__Exercise instructions__
Output the data exactly, with every line intact.

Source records
_ _ _ _ _
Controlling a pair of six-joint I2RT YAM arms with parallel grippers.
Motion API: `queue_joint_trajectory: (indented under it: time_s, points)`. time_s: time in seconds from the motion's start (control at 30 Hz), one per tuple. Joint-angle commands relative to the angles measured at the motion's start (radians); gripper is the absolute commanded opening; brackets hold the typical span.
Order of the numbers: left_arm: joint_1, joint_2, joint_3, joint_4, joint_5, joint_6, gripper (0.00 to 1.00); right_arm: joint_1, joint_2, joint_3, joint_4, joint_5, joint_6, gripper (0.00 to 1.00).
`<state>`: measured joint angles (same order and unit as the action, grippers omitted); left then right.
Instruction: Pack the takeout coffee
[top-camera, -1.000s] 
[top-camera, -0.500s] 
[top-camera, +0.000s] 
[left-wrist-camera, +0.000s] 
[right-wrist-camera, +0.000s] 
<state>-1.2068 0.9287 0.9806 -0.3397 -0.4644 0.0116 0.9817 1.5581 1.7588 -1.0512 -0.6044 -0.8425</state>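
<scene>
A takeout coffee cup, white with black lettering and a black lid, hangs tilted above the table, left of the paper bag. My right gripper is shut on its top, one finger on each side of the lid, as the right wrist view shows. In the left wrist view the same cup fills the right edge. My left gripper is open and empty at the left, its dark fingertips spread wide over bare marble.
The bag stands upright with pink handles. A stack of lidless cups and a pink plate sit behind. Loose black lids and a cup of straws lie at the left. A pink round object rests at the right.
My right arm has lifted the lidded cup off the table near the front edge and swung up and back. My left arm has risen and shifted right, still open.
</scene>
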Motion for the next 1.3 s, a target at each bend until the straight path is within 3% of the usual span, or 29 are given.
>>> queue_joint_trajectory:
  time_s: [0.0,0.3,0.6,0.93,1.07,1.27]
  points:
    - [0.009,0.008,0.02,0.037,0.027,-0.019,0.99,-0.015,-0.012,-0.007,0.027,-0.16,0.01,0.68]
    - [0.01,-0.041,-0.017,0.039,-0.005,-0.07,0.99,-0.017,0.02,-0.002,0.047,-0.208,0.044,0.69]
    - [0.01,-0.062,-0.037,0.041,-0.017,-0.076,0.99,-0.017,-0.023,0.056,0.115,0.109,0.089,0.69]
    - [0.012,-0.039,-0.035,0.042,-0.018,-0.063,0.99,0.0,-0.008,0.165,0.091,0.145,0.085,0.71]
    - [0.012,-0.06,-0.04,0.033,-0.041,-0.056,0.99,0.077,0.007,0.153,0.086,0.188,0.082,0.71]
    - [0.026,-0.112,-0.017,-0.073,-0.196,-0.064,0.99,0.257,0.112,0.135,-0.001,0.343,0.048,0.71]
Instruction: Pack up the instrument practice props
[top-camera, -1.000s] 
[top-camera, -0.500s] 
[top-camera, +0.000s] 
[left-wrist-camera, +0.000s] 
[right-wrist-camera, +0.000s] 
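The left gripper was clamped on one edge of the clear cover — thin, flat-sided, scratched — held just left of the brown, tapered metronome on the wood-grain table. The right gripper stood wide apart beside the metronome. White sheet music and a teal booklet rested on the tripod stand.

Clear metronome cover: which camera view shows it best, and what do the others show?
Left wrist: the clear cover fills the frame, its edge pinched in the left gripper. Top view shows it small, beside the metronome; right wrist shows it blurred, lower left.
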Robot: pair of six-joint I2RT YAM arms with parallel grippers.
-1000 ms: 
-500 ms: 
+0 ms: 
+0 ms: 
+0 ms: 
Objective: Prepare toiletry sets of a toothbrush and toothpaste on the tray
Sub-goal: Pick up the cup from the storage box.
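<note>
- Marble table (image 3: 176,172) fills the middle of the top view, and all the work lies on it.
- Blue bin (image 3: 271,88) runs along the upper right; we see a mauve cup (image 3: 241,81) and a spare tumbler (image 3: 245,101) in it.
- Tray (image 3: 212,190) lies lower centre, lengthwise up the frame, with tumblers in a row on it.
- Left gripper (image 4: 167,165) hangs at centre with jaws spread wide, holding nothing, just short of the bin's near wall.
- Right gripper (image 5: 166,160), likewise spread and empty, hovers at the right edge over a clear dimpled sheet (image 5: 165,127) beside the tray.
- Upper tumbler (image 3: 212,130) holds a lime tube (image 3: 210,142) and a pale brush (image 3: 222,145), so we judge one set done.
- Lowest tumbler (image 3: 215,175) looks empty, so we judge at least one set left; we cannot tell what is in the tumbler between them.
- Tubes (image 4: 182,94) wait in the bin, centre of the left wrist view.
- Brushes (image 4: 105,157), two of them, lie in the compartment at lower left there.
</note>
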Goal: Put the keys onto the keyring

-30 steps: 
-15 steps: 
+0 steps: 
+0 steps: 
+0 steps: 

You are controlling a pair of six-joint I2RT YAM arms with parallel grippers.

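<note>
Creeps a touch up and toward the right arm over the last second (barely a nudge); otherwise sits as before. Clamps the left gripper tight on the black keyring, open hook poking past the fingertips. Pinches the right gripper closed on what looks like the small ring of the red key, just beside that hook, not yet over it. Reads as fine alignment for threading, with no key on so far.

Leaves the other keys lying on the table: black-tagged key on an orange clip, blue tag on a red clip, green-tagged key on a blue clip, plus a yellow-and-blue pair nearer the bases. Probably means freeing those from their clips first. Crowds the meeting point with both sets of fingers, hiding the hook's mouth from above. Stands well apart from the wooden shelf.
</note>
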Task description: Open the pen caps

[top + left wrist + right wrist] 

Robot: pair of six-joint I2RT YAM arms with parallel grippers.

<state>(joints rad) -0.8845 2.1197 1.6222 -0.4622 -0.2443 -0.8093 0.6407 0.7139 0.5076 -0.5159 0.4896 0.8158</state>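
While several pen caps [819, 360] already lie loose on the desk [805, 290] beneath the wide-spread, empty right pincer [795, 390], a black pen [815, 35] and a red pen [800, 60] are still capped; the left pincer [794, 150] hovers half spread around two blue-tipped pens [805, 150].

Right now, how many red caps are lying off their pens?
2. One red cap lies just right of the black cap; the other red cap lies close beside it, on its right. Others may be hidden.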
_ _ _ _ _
__Written solution__
Controlling a pair of six-joint I2RT YAM arms with parallel grippers.
Motion API: `queue_joint_trajectory: (indented under it: time_s, points)`. time_s: time in seconds from the motion's start (control at 30 Hz), one per tuple. Joint-angle commands relative to the angles measured at the motion's start (radians); gripper is the absolute commanded opening; brackets hold the typical span.
Order of the numbers: left_arm: joint_1, joint_2, joint_3, joint_4, joint_5, joint_6, gripper (0.00 to 1.00); right_arm: joint_1, joint_2, joint_3, joint_4, joint_5, joint_6, gripper (0.00 to 1.00).
`<state>`: measured joint angles (same order and unit as the action, grippers omitted); left then right.
Instruction: Pack the takeout coffee
[top-camera, -1.000s] 
[top-camera, -0.500s] 
[top-camera, +0.000s] 
[left-wrist-camera, +0.000s] 
[right-wrist-camera, +0.000s] 
<state>-1.2068 0.9287 0.9806 -0.3397 -0.4644 0.0116 0.9817 1.5581 1.7588 -1.0512 -0.6044 -0.8425</state>
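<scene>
A takeout coffee cup, white with black lettering and a black lid, hangs tilted above the table, left of the paper bag. My right gripper is shut on its top, one finger on each side of the lid, as the right wrist view shows. In the left wrist view the same cup fills the right edge. My left gripper is open and empty at the left, its dark fingertips spread wide over bare marble.
The bag stands upright with pink handles. A stack of lidless cups and a pink plate sit behind. Loose black lids and a cup of straws lie at the left. A pink round object rests at the right.
My right arm has lifted the lidded cup off the table near the front edge and swung up and back. My left arm has risen and shifted right, still open.
</scene>
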Motion for the next 1.3 s, a target at each bend until the straight path is within 3% of the usual span, or 29 are given.
>>> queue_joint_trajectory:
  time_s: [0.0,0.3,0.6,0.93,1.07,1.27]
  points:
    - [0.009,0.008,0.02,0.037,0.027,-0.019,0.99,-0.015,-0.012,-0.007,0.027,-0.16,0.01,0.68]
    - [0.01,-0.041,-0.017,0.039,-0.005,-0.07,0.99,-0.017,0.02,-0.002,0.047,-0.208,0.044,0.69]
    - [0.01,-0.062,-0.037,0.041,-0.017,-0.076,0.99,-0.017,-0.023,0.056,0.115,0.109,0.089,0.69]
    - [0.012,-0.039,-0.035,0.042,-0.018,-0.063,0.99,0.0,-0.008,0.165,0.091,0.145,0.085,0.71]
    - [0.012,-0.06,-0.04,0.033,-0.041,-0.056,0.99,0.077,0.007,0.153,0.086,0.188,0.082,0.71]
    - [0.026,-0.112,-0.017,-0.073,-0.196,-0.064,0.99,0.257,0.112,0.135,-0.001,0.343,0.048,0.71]
Instruction: Pack up the instrument practice props
[top-camera, -1.000s] 
[top-camera, -0.500s] 
[top-camera, +0.000s] 
[left-wrist-camera, +0.000s] 
[right-wrist-camera, +0.000s] 
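The left gripper was clamped on one edge of the clear cover — thin, flat-sided, scratched — held just left of the brown, tapered metronome on the wood-grain table. The right gripper stood wide apart beside the metronome. White sheet music and a teal booklet rested on the tripod stand.

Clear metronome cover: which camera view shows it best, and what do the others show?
Left wrist: the clear cover fills the frame, its edge pinched in the left gripper. Top view shows it small, beside the metronome; right wrist shows it blurred, lower left.
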Robot: pair of six-joint I2RT YAM arms with parallel grippers.
-1000 ms: 
-500 ms: 
+0 ms: 
+0 ms: 
+0 ms: 
Objective: Prepare toiletry sets of a toothbrush and toothpaste on the tray
Sub-goal: Pick up the cup from the storage box.
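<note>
- Marble table (image 3: 176,172) fills the middle of the top view, and all the work lies on it.
- Blue bin (image 3: 271,88) runs along the upper right; we see a mauve cup (image 3: 241,81) and a spare tumbler (image 3: 245,101) in it.
- Tray (image 3: 212,190) lies lower centre, lengthwise up the frame, with tumblers in a row on it.
- Left gripper (image 4: 167,165) hangs at centre with jaws spread wide, holding nothing, just short of the bin's near wall.
- Right gripper (image 5: 166,160), likewise spread and empty, hovers at the right edge over a clear dimpled sheet (image 5: 165,127) beside the tray.
- Upper tumbler (image 3: 212,130) holds a lime tube (image 3: 210,142) and a pale brush (image 3: 222,145), so we judge one set done.
- Lowest tumbler (image 3: 215,175) looks empty, so we judge at least one set left; we cannot tell what is in the tumbler between them.
- Tubes (image 4: 182,94) wait in the bin, centre of the left wrist view.
- Brushes (image 4: 105,157), two of them, lie in the compartment at lower left there.
</note>
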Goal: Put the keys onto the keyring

-30 steps: 
-15 steps: 
+0 steps: 
+0 steps: 
+0 steps: 

You are controlling a pair of six-joint I2RT YAM arms with parallel grippers.

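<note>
Creeps a touch up and toward the right arm over the last second (barely a nudge); otherwise sits as before. Clamps the left gripper tight on the black keyring, open hook poking past the fingertips. Pinches the right gripper closed on what looks like the small ring of the red key, just beside that hook, not yet over it. Reads as fine alignment for threading, with no key on so far.

Leaves the other keys lying on the table: black-tagged key on an orange clip, blue tag on a red clip, green-tagged key on a blue clip, plus a yellow-and-blue pair nearer the bases. Probably means freeing those from their clips first. Crowds the meeting point with both sets of fingers, hiding the hook's mouth from above. Stands well apart from the wooden shelf.
</note>
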Task description: Open the pen caps

[top + left wrist + right wrist] 

Robot: pair of six-joint I2RT YAM arms with parallel grippers.

<state>(joints rad) -0.8845 2.1197 1.6222 -0.4622 -0.2443 -0.8093 0.6407 0.7139 0.5076 -0.5159 0.4896 0.8158</state>
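While several pen caps [819, 360] already lie loose on the desk [805, 290] beneath the wide-spread, empty right pincer [795, 390], a black pen [815, 35] and a red pen [800, 60] are still capped; the left pincer [794, 150] hovers half spread around two blue-tipped pens [805, 150].

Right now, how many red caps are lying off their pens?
2. One red cap lies just right of the black cap; the other red cap lies close beside it, on its right. Others may be hidden.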

With that, the output is done.